Таким образом, заявляемый способ обеспечивает диагностику экспериментального трихинеллеза на миграционной и мышечной фазах инвазии и позволяет осуществлять контроль за качественными и количественными параметрами инвазии в динамике у каждого зараженного животного в норме и под влиянием лечебных и профилактических средств. Его применение позволяет повысить информативность, снизить затратность и ускорить экспериментальные исследования по проблемам трихинеллеза фундаментального и прикладного характера.
Источники информации
1. Бессонов А.С. Диагностика трихинеллеза. - Вильнюс: Минтис. - 1975. - 380 с.
2. Reissman E. Kann die Trichinenschau ohne sanitaren Nachteil bescharankt und verbilligt warden // Fleisch und Milchhyg. - 1908. - V.19 (1). - P.1-9.

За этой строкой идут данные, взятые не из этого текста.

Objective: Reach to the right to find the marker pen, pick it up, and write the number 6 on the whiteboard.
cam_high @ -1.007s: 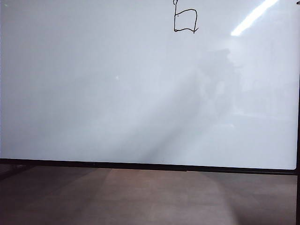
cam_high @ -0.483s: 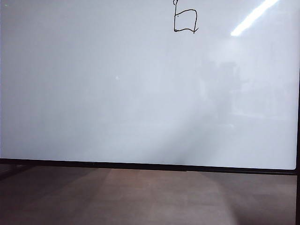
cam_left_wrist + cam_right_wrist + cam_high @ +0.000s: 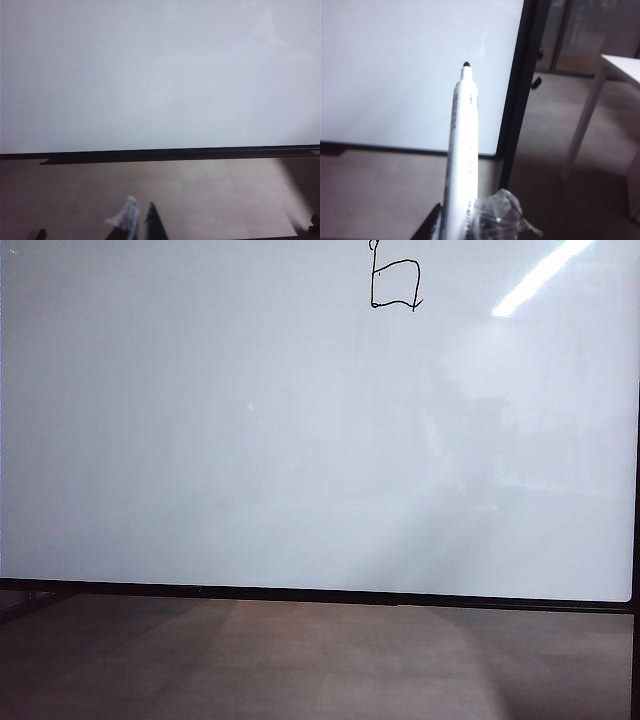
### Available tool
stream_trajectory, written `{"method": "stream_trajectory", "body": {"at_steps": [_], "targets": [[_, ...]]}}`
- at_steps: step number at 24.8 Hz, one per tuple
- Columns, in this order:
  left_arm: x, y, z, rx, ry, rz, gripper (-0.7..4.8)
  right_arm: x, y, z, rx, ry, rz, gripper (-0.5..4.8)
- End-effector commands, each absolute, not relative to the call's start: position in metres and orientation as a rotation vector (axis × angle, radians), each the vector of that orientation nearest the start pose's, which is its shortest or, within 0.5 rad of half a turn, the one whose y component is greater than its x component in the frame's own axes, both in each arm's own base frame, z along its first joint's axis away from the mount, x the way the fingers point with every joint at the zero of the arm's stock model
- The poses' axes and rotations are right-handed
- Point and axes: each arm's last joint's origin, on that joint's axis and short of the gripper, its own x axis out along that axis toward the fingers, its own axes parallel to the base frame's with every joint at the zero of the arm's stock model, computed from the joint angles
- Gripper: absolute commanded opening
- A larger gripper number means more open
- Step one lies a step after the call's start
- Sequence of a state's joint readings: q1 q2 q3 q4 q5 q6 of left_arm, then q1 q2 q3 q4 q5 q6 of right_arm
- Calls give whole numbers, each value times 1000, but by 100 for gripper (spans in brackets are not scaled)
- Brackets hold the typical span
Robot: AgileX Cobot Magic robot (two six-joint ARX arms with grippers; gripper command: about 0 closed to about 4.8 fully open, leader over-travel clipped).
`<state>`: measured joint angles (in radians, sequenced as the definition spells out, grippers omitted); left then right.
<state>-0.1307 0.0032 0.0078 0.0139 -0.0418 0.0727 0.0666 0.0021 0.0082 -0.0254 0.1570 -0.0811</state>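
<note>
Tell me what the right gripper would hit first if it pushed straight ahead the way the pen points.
Probably the large glossy whiteboard, near its black right frame; the right gripper holds the white marker pen aimed there. Depth is unclear.

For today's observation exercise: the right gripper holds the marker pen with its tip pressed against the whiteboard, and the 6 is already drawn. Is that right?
Not quite. In the right wrist view the right gripper holds the marker pen, but its tip is off the whiteboard, in the air. The number 6 is indeed drawn.
</note>
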Motion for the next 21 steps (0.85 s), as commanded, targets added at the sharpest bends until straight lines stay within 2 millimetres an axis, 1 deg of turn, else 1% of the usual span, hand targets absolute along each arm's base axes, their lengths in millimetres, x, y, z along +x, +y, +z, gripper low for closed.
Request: {"method": "stream_trajectory", "body": {"at_steps": [1,21], "targets": [[97,-11,168,72,-30,-88,26,97,2,168,-73,-33,-93,54],[97,-11,168,72,-30,-87,26,97,2,169,-74,-33,-91,54]]}}
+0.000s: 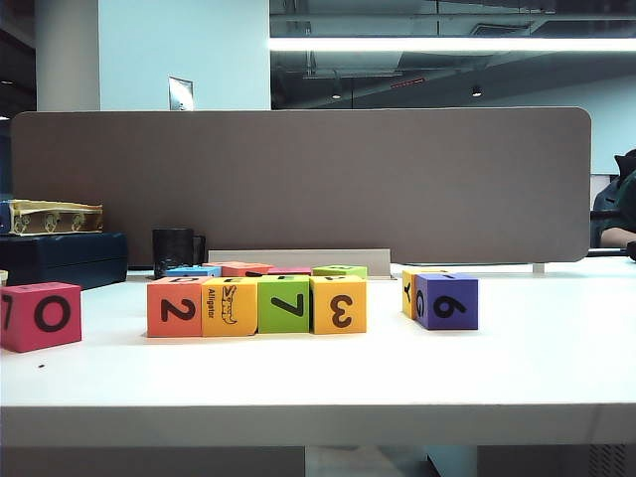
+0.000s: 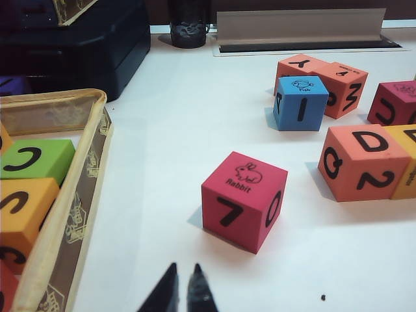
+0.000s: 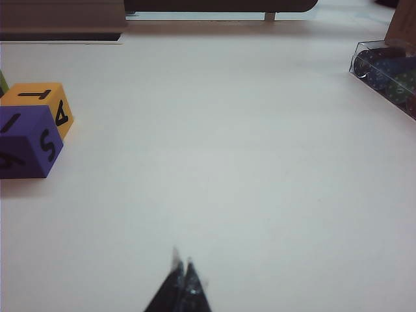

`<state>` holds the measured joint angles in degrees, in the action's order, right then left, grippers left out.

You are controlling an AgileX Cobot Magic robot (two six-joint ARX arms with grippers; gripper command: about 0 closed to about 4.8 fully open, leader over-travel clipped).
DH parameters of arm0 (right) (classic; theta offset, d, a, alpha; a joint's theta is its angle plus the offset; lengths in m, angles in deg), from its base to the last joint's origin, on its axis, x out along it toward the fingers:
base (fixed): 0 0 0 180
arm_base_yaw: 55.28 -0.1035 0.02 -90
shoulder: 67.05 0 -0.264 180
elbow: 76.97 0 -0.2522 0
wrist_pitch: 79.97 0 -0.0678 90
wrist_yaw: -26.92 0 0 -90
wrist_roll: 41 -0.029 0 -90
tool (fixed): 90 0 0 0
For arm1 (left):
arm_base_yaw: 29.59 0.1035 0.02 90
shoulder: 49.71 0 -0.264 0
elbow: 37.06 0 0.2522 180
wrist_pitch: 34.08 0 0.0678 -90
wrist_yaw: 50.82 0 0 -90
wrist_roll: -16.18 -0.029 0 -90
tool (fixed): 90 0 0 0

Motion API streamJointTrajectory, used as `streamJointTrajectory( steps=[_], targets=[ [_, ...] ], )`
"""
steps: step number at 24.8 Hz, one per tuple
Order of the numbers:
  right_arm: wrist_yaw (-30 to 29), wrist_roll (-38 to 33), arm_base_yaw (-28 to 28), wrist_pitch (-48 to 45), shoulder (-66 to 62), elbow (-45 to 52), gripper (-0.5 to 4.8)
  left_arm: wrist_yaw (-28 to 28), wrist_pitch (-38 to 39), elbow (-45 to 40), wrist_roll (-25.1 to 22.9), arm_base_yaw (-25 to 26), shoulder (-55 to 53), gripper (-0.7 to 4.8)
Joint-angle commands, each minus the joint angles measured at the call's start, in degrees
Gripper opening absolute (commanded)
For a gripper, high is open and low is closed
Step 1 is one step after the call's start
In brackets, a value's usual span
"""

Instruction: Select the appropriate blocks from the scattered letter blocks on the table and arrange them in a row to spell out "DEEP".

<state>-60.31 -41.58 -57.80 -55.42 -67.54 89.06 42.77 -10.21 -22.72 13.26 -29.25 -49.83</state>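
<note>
So the four blocks sit touching in a row mid-table [image 1: 517, 378]: orange 2 block [image 1: 176, 308], yellow Alligator block [image 1: 230, 307], green 7 block [image 1: 284, 304], yellow-orange 3 block [image 1: 339, 304]. Pink 0 cube [image 1: 40, 315] sits well off to the left, purple 6 cube [image 1: 447, 301] off to the right. Left gripper [image 2: 182, 276] hangs near the pink cube, tips pinched together, holding nothing. Right gripper [image 3: 182, 263] is closed too, over bare table.
</note>
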Motion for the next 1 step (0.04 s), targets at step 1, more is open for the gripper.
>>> streamJointTrajectory(
  steps=[1],
  targets=[
    [-0.31, -0.22, 0.02, -0.33, 0.66, 0.11, -0.01, 0.22, 0.13, -0.02, 0.15, 0.07, -0.02, 0.21]
  ],
)
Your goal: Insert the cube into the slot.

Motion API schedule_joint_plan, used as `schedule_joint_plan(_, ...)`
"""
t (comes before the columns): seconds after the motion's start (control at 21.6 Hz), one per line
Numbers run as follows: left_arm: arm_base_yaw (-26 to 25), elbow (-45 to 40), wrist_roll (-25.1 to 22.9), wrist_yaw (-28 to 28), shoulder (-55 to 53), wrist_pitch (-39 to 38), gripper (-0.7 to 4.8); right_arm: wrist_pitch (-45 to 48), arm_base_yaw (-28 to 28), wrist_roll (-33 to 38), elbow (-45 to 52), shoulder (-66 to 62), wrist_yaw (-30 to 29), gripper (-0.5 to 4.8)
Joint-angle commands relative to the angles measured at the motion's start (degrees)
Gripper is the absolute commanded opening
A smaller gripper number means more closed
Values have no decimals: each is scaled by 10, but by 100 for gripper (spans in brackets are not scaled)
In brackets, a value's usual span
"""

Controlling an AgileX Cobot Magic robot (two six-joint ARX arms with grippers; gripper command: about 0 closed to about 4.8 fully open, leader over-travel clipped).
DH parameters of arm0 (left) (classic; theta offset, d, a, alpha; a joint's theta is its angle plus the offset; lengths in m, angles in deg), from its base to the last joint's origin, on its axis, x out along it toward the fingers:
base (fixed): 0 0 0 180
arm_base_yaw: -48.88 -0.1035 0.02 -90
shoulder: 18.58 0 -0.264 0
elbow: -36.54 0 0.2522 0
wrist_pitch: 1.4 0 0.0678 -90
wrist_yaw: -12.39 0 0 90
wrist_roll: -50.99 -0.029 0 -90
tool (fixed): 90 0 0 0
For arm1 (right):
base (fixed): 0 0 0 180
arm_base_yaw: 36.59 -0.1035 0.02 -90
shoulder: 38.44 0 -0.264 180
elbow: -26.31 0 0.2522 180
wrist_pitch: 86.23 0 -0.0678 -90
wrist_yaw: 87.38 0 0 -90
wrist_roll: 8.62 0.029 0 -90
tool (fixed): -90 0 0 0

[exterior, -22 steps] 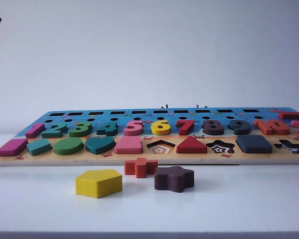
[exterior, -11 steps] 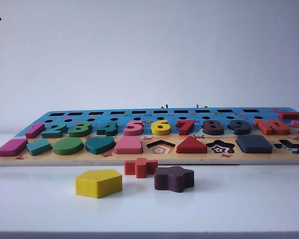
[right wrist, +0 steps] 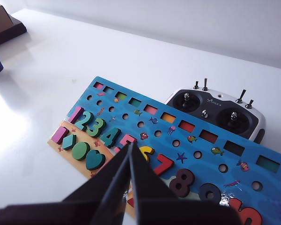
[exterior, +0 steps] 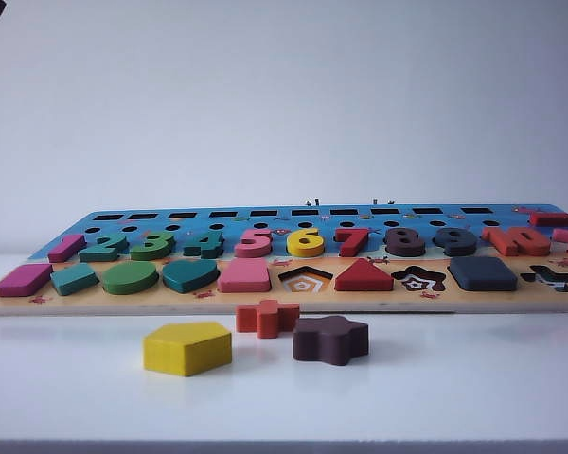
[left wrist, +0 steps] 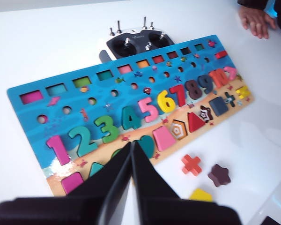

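Nothing moved: one cube (exterior: 482, 273), slotted.

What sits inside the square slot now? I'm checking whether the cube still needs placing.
The navy cube fills the slot on the puzzle board, between the star recess and the cross recess. The slot's floor is covered. Both claws are shut and raised above the board.
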Motion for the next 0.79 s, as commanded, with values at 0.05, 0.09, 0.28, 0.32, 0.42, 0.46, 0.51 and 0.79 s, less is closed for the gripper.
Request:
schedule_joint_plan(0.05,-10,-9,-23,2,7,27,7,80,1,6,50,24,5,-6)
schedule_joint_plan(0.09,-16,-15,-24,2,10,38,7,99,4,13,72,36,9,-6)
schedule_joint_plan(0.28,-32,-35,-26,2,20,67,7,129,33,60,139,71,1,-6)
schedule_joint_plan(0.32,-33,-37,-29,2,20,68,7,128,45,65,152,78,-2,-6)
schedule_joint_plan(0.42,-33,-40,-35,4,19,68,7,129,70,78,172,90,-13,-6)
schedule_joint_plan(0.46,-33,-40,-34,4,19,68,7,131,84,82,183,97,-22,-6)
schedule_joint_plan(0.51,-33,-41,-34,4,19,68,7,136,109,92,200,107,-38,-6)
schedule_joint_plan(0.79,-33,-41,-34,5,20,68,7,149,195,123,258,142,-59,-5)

3. Strobel H. Die Serodiagnostik der Trichinosis // Munch. med. Wochenschr. - 1911. - V.58. - P.672.
Способ определения трихинеллеза у экспериментально зараженных лабораторных животных, включающий микроскопическое исследование подвергнутых компрессии проб мышечной ткани животных на наличие, количество и жизнеспособность личинок трихинелл, отличающийся тем, что исследование проводят прижизненно, масса биоптата из скелетных мышц составляет 1-1,5 мг, компрессию биоптата осуществляют между двумя предметными стеклами, в процессе микроскопии мануально варьируют интенсивность компрессии и характер компрессии от постоянного до импульсивного, повторное исследование биоптатов у животного проводят в разные сроки после заражения стандартными дозами инвазивного материала, используемыми при моделировании инвазии.